=== WHAT TO DO ===
Set down all the records below, word for word.

:: RECORDS FOR PROCESSING ::

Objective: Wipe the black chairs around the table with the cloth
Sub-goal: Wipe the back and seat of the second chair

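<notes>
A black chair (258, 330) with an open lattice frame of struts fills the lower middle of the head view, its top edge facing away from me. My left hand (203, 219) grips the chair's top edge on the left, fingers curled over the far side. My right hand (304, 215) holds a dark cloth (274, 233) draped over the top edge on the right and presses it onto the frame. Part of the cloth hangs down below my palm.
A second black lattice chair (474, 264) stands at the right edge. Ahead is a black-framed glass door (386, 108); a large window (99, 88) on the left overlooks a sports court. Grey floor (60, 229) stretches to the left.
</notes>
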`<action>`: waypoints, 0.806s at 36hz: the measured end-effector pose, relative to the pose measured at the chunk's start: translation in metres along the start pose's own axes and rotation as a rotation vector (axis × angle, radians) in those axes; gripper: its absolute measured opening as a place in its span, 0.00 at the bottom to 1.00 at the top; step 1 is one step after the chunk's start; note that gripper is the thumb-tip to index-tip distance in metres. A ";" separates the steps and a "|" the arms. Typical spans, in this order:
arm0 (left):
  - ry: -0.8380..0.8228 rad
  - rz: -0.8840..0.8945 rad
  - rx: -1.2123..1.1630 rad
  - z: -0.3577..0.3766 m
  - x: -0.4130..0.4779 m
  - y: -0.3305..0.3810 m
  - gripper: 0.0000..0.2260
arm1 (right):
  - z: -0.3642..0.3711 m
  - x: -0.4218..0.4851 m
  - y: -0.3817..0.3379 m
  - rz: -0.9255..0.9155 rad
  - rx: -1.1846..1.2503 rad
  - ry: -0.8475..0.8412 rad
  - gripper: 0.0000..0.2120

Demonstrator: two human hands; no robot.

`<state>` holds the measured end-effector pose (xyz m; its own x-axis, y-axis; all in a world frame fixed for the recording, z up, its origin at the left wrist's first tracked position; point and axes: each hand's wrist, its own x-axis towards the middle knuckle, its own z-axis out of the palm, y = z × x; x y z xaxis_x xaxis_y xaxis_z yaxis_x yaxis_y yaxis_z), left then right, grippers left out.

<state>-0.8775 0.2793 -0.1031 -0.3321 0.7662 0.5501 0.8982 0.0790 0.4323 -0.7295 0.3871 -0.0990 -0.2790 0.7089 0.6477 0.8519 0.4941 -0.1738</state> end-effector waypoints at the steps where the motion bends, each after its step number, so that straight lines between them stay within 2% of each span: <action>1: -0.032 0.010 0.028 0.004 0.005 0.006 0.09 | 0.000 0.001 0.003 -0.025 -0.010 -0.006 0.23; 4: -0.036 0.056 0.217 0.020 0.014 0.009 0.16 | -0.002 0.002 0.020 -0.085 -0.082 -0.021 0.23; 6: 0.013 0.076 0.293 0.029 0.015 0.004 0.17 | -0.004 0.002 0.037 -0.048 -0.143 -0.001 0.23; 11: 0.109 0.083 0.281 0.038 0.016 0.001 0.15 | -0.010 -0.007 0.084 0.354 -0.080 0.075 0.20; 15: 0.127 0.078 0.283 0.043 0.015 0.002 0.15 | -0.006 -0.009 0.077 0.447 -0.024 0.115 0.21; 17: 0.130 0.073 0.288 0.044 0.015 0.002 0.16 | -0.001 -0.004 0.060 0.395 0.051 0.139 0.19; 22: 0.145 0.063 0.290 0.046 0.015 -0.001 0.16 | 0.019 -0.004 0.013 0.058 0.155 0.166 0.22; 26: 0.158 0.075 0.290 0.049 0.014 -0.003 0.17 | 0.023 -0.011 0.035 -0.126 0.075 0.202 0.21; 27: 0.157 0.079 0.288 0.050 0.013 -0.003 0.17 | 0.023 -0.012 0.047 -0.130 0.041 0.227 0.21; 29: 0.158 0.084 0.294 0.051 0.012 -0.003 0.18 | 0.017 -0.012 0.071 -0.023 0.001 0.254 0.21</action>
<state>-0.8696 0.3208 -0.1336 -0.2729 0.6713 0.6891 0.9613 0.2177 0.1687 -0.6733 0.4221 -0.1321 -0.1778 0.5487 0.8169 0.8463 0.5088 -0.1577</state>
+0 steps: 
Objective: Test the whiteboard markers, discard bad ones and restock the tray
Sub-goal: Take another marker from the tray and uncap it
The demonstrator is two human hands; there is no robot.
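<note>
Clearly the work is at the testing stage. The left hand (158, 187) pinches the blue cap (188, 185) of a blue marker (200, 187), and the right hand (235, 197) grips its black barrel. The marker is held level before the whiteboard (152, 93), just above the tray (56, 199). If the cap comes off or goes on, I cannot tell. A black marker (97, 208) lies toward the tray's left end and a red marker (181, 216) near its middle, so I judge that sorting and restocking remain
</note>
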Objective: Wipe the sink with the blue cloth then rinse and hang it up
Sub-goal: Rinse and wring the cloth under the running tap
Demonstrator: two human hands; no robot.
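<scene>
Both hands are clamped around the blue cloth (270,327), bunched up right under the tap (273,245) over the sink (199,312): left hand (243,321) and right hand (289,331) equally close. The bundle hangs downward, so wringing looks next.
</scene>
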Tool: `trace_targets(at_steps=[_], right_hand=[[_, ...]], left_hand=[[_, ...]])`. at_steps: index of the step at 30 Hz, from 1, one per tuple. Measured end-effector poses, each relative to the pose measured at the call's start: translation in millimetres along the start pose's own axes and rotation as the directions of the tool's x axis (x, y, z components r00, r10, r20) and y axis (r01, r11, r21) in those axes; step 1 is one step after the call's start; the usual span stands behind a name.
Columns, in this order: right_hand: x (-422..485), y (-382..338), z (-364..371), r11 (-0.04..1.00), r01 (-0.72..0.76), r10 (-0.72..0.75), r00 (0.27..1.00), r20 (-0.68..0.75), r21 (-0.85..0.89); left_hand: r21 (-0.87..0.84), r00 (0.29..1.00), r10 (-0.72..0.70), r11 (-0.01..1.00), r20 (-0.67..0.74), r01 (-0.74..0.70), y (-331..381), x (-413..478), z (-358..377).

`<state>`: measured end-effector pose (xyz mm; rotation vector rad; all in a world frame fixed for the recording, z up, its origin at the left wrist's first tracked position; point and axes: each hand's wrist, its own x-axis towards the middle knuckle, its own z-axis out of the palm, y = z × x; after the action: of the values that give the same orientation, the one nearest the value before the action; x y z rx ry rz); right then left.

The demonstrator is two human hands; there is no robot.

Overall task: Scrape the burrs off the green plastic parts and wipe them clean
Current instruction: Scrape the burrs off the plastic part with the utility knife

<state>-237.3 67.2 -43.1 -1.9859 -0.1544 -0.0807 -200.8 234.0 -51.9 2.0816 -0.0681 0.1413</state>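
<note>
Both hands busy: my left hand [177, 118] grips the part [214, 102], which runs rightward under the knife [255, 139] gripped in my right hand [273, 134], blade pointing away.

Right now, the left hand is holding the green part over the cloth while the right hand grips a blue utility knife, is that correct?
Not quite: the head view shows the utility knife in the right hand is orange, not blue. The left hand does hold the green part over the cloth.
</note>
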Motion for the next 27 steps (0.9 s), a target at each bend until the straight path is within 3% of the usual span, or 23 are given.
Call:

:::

=== REPLY ===
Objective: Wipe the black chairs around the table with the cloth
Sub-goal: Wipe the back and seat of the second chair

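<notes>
A black chair (258, 330) with an open lattice frame of struts fills the lower middle of the head view, its top edge facing away from me. My left hand (203, 219) grips the chair's top edge on the left, fingers curled over the far side. My right hand (304, 215) holds a dark cloth (274, 233) draped over the top edge on the right and presses it onto the frame. Part of the cloth hangs down below my palm.
A second black lattice chair (474, 264) stands at the right edge. Ahead is a black-framed glass door (386, 108); a large window (99, 88) on the left overlooks a sports court. Grey floor (60, 229) stretches to the left.
</notes>
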`<action>`: waypoints, 0.806s at 36hz: the measured end-effector pose, relative to the pose measured at the chunk's start: translation in metres along the start pose's own axes and rotation as a rotation vector (axis × angle, radians) in those axes; gripper: its absolute measured opening as a place in its span, 0.00 at the bottom to 1.00 at the top; step 1 is one step after the chunk's start; note that gripper is the thumb-tip to index-tip distance in metres. A ";" separates the steps and a "|" the arms. Typical spans, in this order:
arm0 (left):
  - ry: -0.8380..0.8228 rad
  - rz: -0.8840..0.8945 rad
  - rx: -1.2123..1.1630 rad
  - z: -0.3577..0.3766 m
  - x: -0.4130..0.4779 m
  - y: -0.3305..0.3810 m
  - gripper: 0.0000..0.2260
arm1 (right):
  - z: -0.3642..0.3711 m
  - x: -0.4218..0.4851 m
  - y: -0.3817..0.3379 m
  - rz: -0.9255..0.9155 rad
  - rx: -1.1846..1.2503 rad
  - ry: -0.8475..0.8412 rad
  - gripper: 0.0000..0.2120

Demonstrator: two human hands; no robot.

`<state>` holds the measured end-effector pose (xyz m; its own x-axis, y-axis; all in a world frame fixed for the recording, z up, its origin at the left wrist's first tracked position; point and axes: each hand's wrist, its own x-axis towards the middle knuckle, its own z-axis out of the palm, y = z × x; x y z xaxis_x xaxis_y xaxis_z yaxis_x yaxis_y yaxis_z), left then right, grippers left out.

<state>-0.8775 0.2793 -0.1031 -0.3321 0.7662 0.5501 0.8982 0.0790 0.4323 -0.7295 0.3871 -0.0990 -0.2790 0.7089 0.6477 0.8519 0.4941 -0.1738</state> end-effector waypoints at the steps where the motion bends, each after its step number, so that straight lines between them stay within 2% of each span: <action>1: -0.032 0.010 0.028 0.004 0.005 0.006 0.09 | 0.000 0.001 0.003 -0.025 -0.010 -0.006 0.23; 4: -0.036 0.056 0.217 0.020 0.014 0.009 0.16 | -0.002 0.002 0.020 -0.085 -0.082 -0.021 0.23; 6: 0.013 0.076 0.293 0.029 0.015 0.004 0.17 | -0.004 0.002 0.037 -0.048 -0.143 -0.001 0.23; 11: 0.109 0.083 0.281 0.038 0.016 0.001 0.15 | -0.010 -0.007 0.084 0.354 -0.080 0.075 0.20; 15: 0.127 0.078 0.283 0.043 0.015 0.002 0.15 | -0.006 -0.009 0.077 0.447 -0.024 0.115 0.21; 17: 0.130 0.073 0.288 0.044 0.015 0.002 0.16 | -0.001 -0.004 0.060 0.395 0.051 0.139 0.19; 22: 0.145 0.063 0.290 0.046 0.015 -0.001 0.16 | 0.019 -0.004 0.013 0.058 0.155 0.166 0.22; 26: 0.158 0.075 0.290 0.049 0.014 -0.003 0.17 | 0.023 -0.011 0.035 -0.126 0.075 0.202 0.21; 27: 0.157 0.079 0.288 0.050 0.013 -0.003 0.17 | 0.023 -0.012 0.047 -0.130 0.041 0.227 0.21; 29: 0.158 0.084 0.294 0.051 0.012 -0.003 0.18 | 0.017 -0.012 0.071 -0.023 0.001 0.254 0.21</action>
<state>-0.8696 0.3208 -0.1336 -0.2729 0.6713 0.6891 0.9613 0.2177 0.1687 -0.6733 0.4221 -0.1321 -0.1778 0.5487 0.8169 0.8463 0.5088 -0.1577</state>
+0 steps: 
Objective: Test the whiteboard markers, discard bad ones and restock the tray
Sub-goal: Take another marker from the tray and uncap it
The demonstrator is two human hands; there is no robot.
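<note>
Clearly the work is at the testing stage. The left hand (158, 187) pinches the blue cap (188, 185) of a blue marker (200, 187), and the right hand (235, 197) grips its black barrel. The marker is held level before the whiteboard (152, 93), just above the tray (56, 199). If the cap comes off or goes on, I cannot tell. A black marker (97, 208) lies toward the tray's left end and a red marker (181, 216) near its middle, so I judge that sorting and restocking remain
</note>
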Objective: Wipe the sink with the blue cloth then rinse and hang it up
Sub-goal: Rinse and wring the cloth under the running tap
Demonstrator: two human hands; no robot.
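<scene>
Both hands are clamped around the blue cloth (270,327), bunched up right under the tap (273,245) over the sink (199,312): left hand (243,321) and right hand (289,331) equally close. The bundle hangs downward, so wringing looks next.
</scene>
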Tool: `trace_targets(at_steps=[_], right_hand=[[_, ...]], left_hand=[[_, ...]])`. at_steps: index of the step at 30 Hz, from 1, one per tuple. Measured end-effector poses, each relative to the pose measured at the call's start: translation in millimetres along the start pose's own axes and rotation as the directions of the tool's x axis (x, y, z components r00, r10, r20) and y axis (r01, r11, r21) in those axes; step 1 is one step after the call's start; the usual span stands behind a name.
Columns, in this order: right_hand: x (-422..485), y (-382..338), z (-364..371), r11 (-0.04..1.00), r01 (-0.72..0.76), r10 (-0.72..0.75), r00 (0.27..1.00), r20 (-0.68..0.75), r21 (-0.85..0.89); left_hand: r21 (-0.87..0.84), r00 (0.29..1.00), r10 (-0.72..0.70), r11 (-0.01..1.00), r20 (-0.67..0.74), r01 (-0.74..0.70), y (-331..381), x (-413..478), z (-358..377).

`<state>`: measured end-effector pose (xyz mm; rotation vector rad; all in a world frame fixed for the recording, z up, its origin at the left wrist's first tracked position; point and axes: each hand's wrist, its own x-axis towards the middle knuckle, its own z-axis out of the palm, y = z × x; after the action: of the values that give the same orientation, the one nearest the value before the action; x y z rx ry rz); right then left.

The demonstrator is two human hands; there is no robot.

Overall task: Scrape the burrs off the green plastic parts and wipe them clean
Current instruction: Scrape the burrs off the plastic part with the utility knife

<state>-237.3 67.2 -43.1 -1.9859 -0.1544 -0.0807 -200.8 234.0 -51.9 2.0816 -0.0681 0.1413</state>
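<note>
Both hands busy: my left hand [177, 118] grips the part [214, 102], which runs rightward under the knife [255, 139] gripped in my right hand [273, 134], blade pointing away.

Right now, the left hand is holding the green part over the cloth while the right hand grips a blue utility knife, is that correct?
Not quite: the head view shows the utility knife in the right hand is orange, not blue. The left hand does hold the green part over the cloth.
</note>
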Motion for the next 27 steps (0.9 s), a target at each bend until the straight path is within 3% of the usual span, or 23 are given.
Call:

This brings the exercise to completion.